Farm Bureau Mut. Ins. v. Weston

Docket Number20180699-CA
Decision Date09 November 2023
Citation2023 UT App 136
CourtUtah Court of Appeals

Third District Court, Salt Lake Department The Honorable Royal I Hansen No. 050905850

Trent J. Waddoups, Attorney for Appellant and Cross-appellee Farm Bureau Mutual Insurance

Troy L. Booher, Beth E. Kennedy, and Dick J. Baldwin, Attorneys for Appellees and Cross-appellants Farmers Insurance Exchange and Wilson Green Insurance Agency

Daniel F. Bertch, Attorney for Appellee and Cross-appellant Jared H Weston

JUDGE GREGORY K. ORME authored this Opinion, in which JUDGE RYAN D TENNEY concurred. JUDGE RYAN M. HARRIS concurred in Parts I II, III.A, III.B.2, IV, and V, but dissented as to Parts III.B.1 and III.B.3, with opinion.
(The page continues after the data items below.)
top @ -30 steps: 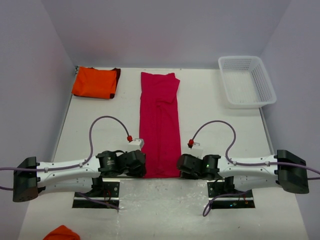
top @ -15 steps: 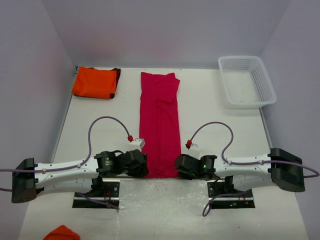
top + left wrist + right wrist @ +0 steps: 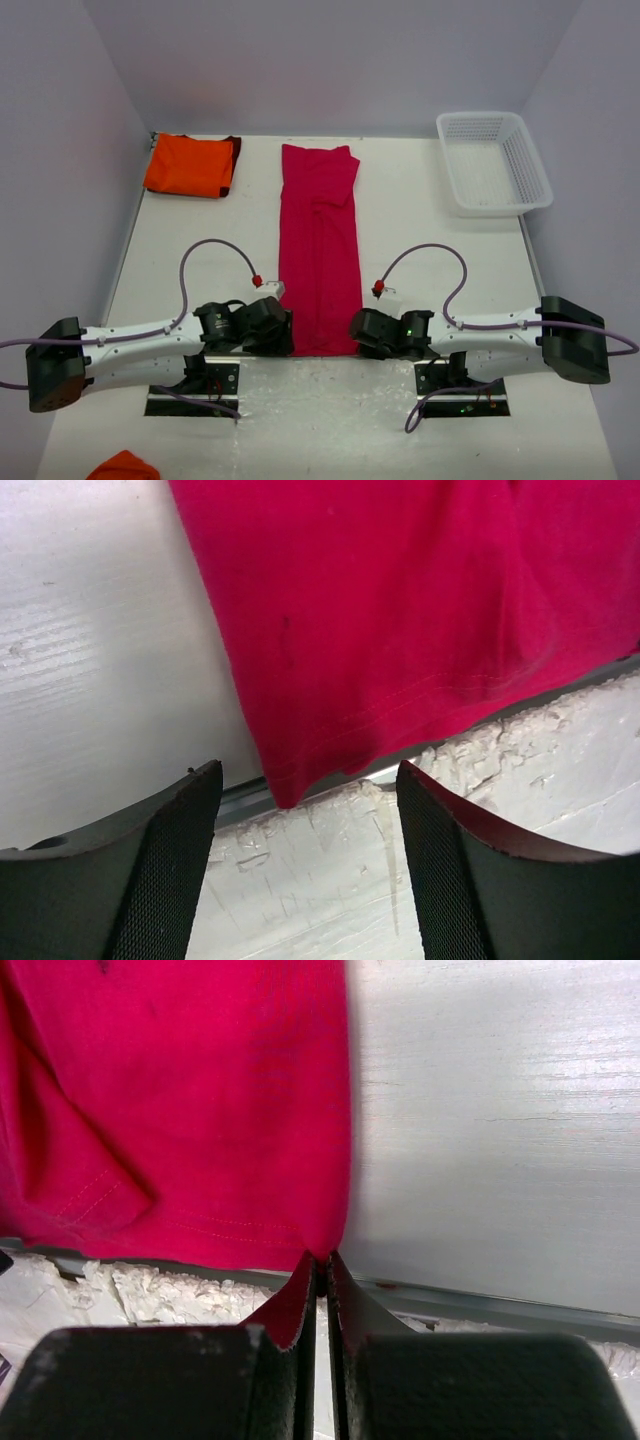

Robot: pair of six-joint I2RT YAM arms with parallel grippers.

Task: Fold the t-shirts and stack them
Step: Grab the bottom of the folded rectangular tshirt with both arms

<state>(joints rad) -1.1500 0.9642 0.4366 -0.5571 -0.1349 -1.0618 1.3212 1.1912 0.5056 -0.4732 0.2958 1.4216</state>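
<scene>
Near: right gripper [image 3: 320, 1262] has its jaws together, clamped on the near right hem corner of the long crimson-pink cloth t-shirt [image 3: 320, 240]; cloth shows pinched between the pads. The left gripper [image 3: 305, 780] has its jaws apart, straddling the near left hem corner, not gripping it. The shirt lies as a narrow strip, folded lengthwise, on the white table [image 3: 420, 230], starting between the two grippers and running straight away from them.

Handling (judgement): light, limp, several layers. It will sag and drag, and the layers may slip apart unless the pinch takes the full thickness at the stitched hem. Take hold at both corners before lifting, or the fold goes skew.

Far: ahead-left of the left gripper, a folded bright orange t-shirt with a maroon edge [image 3: 190, 165] — the stack partner. Ahead-right of the right gripper, a white plastic lattice basket [image 3: 495, 206]. Neither lies in the fold's path.
</scene>
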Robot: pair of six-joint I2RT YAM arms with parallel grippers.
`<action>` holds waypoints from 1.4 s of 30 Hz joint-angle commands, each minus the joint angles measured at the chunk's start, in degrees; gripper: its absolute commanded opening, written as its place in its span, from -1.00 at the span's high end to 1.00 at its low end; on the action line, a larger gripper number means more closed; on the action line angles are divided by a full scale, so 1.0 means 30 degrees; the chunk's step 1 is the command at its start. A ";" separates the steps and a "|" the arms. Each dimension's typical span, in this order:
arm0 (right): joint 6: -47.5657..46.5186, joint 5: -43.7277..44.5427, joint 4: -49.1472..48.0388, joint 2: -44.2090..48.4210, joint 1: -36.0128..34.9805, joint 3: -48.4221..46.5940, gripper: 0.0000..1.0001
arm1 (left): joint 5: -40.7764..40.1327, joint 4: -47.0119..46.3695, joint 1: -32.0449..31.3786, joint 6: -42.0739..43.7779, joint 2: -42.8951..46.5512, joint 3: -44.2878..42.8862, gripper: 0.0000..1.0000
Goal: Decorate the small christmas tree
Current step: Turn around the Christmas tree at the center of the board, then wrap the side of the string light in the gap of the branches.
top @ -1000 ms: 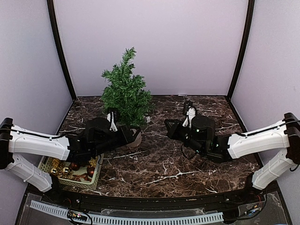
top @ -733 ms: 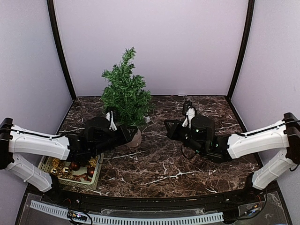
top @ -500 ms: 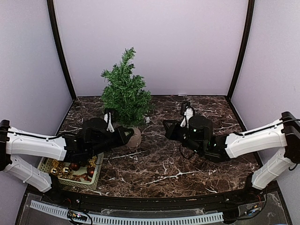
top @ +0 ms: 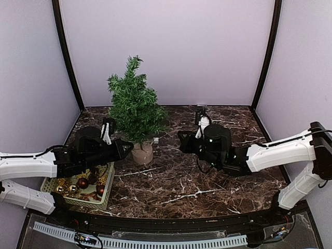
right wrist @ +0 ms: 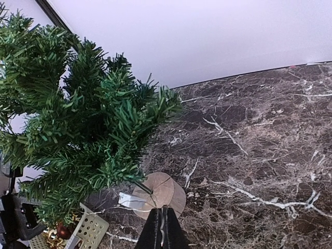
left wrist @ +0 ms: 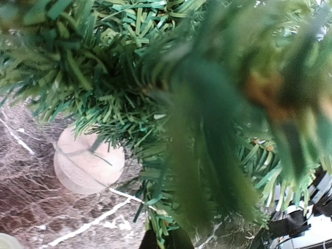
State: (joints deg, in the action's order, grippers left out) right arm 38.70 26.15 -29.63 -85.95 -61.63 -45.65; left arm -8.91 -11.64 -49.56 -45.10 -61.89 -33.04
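since a second ago the left arm has drawn back toward 9 o'clock, and the small christmas tree (top: 134, 106) has gone with it, shifting a little left and leaning its tip toward 11 o'clock. the left gripper (top: 123, 147) has gone from spread to clenched; in its wrist view the dark fingertips meet at the bottom edge with green needles running out of them, so it grips a low sprig of the tree. the tree stands on the marble table (top: 176, 187) at about 10 o'clock from the table's middle, its round tan base (top: 142, 154) just beside the left gripper's tip. the right gripper (top: 181, 139) hangs at 3 o'clock of the base, apart from it, fingers pressed together on nothing. a pale basket (top: 83, 204) of red and gold ornaments (top: 82, 183) sits at 8 o'clock, partly under the left arm.
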 commanded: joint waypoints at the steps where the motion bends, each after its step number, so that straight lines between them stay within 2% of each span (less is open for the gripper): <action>1: -0.1269 0.0622 0.0473 0.1256 -0.0156 -0.0546 0.99 | 0.1157 0.1713 0.0927 0.1621 0.0833 0.0291 0.97; 11: -0.3745 -0.1088 0.1034 0.2363 -0.0185 -0.1476 0.98 | 0.2390 0.3502 0.1935 0.3582 0.1209 -0.0115 0.97; 18: -0.5310 -0.0915 0.1634 0.1625 -0.0087 -0.3208 0.98 | 0.2268 0.3997 0.2290 0.3939 0.1466 -0.0208 0.98; 33: -0.5146 -0.5531 0.1351 -0.0472 0.1897 -0.5431 0.96 | 0.2595 0.5434 0.3383 0.5160 0.1850 -0.1406 0.99; 37: -0.4657 -0.6910 0.1108 -0.0375 0.1971 -0.4740 0.68 | 0.3636 0.5118 0.3615 0.5344 0.1759 -0.1654 0.99; 42: -0.4324 -0.9374 -0.0771 0.1528 0.1912 -0.1206 -0.36 | 0.4171 0.5155 0.3783 0.5476 0.1703 -0.2020 1.00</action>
State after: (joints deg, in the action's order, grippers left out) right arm 24.77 5.91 -26.39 -85.89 -55.99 -56.45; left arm 1.83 3.53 -38.98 -30.02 -57.41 -36.80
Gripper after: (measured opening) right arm 0.528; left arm 0.028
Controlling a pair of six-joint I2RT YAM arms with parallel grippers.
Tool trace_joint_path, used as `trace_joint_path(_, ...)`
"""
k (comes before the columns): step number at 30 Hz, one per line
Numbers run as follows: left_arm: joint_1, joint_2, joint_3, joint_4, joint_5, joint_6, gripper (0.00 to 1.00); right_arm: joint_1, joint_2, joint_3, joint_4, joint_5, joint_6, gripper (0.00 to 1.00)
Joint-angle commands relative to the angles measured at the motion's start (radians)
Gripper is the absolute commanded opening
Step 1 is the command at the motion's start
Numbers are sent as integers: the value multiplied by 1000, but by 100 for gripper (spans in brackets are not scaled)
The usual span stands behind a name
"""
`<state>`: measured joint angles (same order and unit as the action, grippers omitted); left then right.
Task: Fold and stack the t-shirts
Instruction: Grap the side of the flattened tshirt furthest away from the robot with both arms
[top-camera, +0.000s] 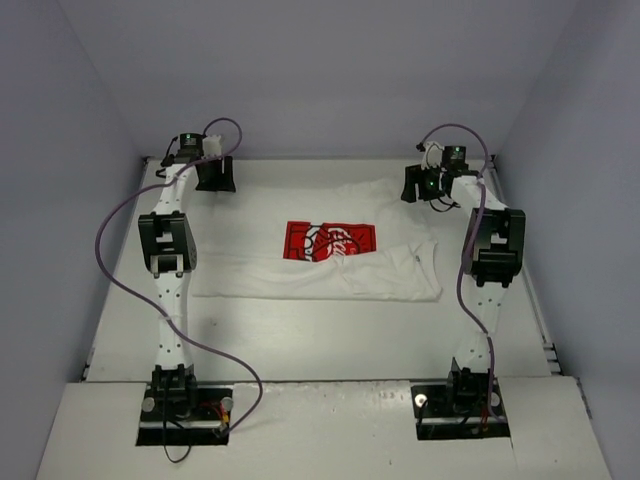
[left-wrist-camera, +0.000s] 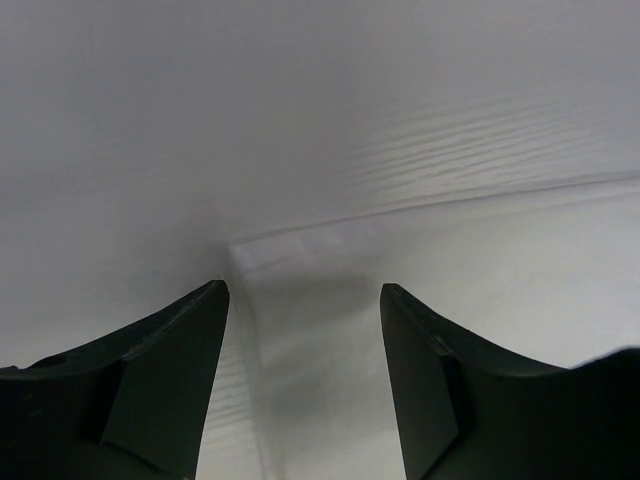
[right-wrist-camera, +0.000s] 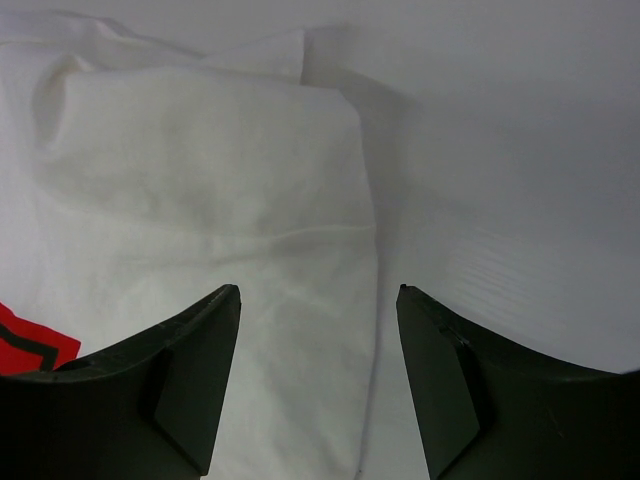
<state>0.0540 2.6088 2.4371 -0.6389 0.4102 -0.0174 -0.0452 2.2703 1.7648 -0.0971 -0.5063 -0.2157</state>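
The white t-shirt (top-camera: 320, 265) lies spread across the middle of the table, its red square print (top-camera: 330, 241) facing up. My left gripper (top-camera: 215, 176) is open and empty at the shirt's far left corner; its wrist view shows only bare table between the fingers (left-wrist-camera: 190, 360). My right gripper (top-camera: 425, 186) is open and empty over the shirt's far right edge. In the right wrist view the white cloth (right-wrist-camera: 220, 200) runs under the left finger (right-wrist-camera: 190, 380), its edge between the jaws, and a corner of the red print (right-wrist-camera: 25, 345) shows at the left.
The white table (top-camera: 330, 330) is boxed in by grey walls at the back and sides. A metal rail (top-camera: 545, 320) runs along the right edge. Both arm bases stand at the near edge, with a purple cable (top-camera: 110, 240) looping off the left arm.
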Motion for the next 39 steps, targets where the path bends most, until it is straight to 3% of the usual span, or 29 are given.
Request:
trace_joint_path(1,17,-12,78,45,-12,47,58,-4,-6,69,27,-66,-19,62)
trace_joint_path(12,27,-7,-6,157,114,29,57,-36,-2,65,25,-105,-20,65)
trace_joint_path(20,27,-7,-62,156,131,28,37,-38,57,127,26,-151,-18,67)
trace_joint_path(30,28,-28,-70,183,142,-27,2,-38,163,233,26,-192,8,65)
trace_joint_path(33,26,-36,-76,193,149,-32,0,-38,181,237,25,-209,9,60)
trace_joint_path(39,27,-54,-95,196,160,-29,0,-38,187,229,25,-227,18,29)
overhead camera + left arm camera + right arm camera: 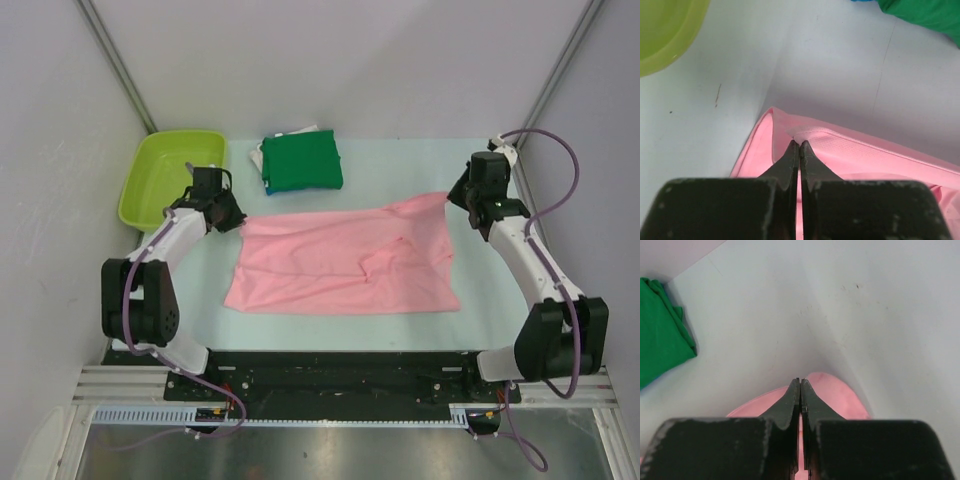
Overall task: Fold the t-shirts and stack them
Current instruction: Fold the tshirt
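Closest to the left wrist lens, the black fingers (pixel 790 162) of the left tool (pixel 799 145) are pressing together on the far left corner of the pink shirt (pixel 855 155). The right tool (pixel 800 382) is clamping the far right corner in the same way. Pinching both far corners at once is probably holding that edge straight between the arms, so that the cloth can be carried over in one even fold. The shirt is lying spread and somewhat wrinkled across the middle of the table (pixel 490 290). Its near edge is resting flat, which is likely serving as an anchor for the fold. Beyond it, near the far edge and apart from it, a folded green shirt (pixel 303 163) is lying on top of white and blue cloth. That placement is leaving the folding area free and is marking where the pink shirt should go. A lime tub (pixel 165 175) is standing at the far left, just beyond the left tool.
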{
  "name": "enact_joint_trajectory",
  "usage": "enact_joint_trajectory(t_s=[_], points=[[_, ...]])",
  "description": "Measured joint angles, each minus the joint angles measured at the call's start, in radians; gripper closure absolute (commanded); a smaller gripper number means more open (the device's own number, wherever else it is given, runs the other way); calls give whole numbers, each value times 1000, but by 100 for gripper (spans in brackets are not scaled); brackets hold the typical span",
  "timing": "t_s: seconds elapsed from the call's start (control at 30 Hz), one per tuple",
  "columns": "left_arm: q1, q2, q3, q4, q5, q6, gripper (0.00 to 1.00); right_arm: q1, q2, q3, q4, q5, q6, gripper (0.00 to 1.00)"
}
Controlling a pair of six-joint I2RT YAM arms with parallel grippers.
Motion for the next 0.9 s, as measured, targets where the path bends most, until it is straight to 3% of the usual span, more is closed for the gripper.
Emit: enact_joint_trajectory(t_s=[0.23, 0.47, 0.9], points=[[0, -136, -118, 25, -40, -16, 100, 20, -237, -182, -38, 17, 13, 100], [0, -208, -210, 15, -88, -31, 99, 132, -413, -336, -127, 89, 56, 100], [-18, -411, -410, -25, -116, -76, 100, 229, -546, -446, -293, 204, 192, 100]])
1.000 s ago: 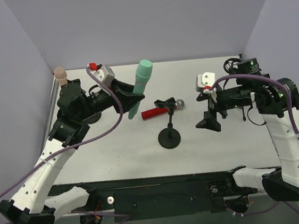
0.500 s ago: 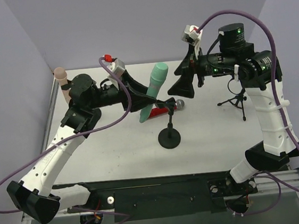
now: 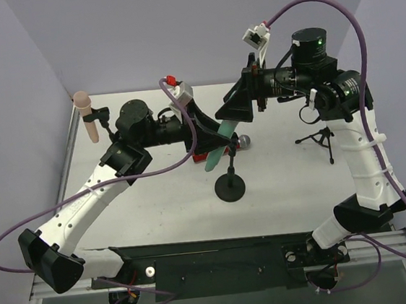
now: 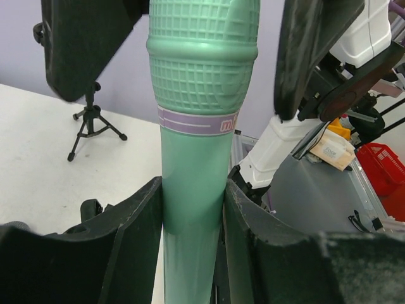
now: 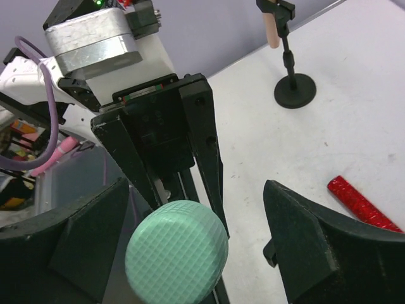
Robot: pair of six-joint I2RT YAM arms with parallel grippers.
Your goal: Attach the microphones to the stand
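Handover starting
My right end effector (image 5: 202, 234) swung in, fingers apart around the mint green microphone (image 4: 201, 76); left end effector (image 4: 193, 221) clamps it.

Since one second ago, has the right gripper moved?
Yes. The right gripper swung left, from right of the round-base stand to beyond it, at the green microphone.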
¶1 This appeal is multifaceted. The threshold issue concerns whether an insurance policy Farmers Insurance Exchange (Farmers Insurance[1]) provided on a vehicle was in effect at the time the vehicle was involved in an accident in which the other driver was killed. Following the first bench trial in this case, the trial court held that Farmers Insurance had properly cancelled the policy prior to the accident for failure to timely pay a premium. Despite this ruling, the issue remained whether Farmers Insurance nonetheless breached its duty to defend when it failed to offer a defense for Jared H. Weston (Jared)-the driver of the vehicle it periodically insured-in a lawsuit Farm Bureau Mutual Insurance (Farm Bureau) initiated as the subrogee of the deceased driver. The trial court held on summary judgment that Farmers Insurance breached the duty to defend and, following a second bench trial, the court awarded Jared $320,000 in damages for emotional distress plus an additional $128,000 in attorney fees for that breach. On reconsideration, the court reduced the damages award to $0 and entered judgment in Jared's favor for $105, representing only Jared's costs. The parties raise several issues on appeal.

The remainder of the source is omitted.